Ali Bay, Capital Press Ag Weekly:
There's a huge problem across the US where farmers are struggling with low commodity prices on top of foreign competition and the energy crisis. This is with small farmers, and all farmers. In California, there's a big difference between the small and large farmers and how they've been able to cope and survive.
Small farmers, in particular, in California haven't generally embraced the newer technologies and GMOs. What is more prevalent among them is organic and sustainable farming methods. And they are seen protesting along with consumers about GMOs. They're concerned about GMO contamination and getting into their crops. It's a challenging time for farmers.
It isn't known, at this time, what the energy crisis will do to the farmers. But some food processors may not even process the crops because of high energy prices. Small farmers can't heat their greenhouses because of the high energy cost.
American farmers are worried also about foods coming into this country that don't meet the same requirements for pesticides that our food does. This is from both a safety and an economic point of view.
They've been asking for country of origin labeling so that consumers can make a choice. [FTAA will certainly disallow labeling.] If people saw that it came from Latin America they would think twice about buying it. The randomized testing that is done shows, by and large, that imports have higher pesticide residues. Less than 1% of the imports are actually tested. [The importers are able to select the samples to be tested so that they can have the crops with lower residues used for the test.]
California farmers, more than farmers in any other state, are facing a dire crisis. Farmers rolled their tractors up in front of the capital [in Sacramento] last week, asking for relief from the "tractor tax," the tax on agricultural equipment. California is unique, in that we have a lot of specialty crops. There are two large commodity crops that California has; rice and cotton. But a lot of the small, diversified farmers don't get much help from the USDA.
Bela Davis:
Here is Claire in a brief report on how to find out what's in the food you buy.

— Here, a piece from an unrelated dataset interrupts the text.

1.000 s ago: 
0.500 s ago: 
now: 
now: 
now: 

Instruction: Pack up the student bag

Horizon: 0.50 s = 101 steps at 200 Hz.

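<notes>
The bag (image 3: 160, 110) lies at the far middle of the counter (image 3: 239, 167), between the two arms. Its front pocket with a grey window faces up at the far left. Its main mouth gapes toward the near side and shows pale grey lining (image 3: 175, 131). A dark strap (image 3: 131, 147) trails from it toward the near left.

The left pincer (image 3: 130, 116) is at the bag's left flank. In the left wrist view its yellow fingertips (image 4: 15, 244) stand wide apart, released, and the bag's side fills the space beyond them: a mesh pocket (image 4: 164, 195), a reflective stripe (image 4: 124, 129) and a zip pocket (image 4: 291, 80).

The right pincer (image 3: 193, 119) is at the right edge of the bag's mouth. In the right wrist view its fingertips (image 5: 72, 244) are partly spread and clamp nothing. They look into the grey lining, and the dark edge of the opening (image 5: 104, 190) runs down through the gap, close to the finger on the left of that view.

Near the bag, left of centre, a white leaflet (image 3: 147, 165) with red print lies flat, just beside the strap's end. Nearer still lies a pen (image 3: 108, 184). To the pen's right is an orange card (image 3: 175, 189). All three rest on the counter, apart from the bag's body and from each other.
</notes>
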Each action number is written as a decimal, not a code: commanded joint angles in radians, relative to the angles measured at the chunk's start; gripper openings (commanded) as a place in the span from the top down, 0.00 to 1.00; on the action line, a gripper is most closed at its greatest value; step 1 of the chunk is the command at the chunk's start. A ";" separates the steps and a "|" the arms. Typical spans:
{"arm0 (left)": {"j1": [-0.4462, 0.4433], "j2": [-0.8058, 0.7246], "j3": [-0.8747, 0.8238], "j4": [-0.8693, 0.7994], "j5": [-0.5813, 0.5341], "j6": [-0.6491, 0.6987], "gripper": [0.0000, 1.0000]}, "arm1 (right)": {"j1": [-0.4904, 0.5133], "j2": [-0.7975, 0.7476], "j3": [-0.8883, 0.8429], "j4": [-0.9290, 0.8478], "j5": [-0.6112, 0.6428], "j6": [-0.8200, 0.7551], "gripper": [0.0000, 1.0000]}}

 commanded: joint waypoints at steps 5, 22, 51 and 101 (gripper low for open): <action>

(on location at a supermarket)
Claire Cummings:
Meat consumption is way up in the United States. And meat is very much in the news with Mad Cow Disease and Hoof in Mouth Disease. Europe is really struggling with its meat industry. The USDA says that these diseases are not in this country yet. But they should be concerned because of the industrialized food supply. We import more meat than we export in the US.
What are you really buying when you buy a box of Wheaties? What's not on the label is the genetically engineered ingredients that we find in most of our processed foods. (Claire holds up a box of Wheaties and reads..) It has corn syrup and soy bean oil. Corn and soy beans are the two places where you can find the most genetically modified organisms, or GMOs.
At this store, the Wheaties cost $3.89. Right across the aisle we find organic granola for about $2.50 per pound. It's nice that this store gives us a real choice.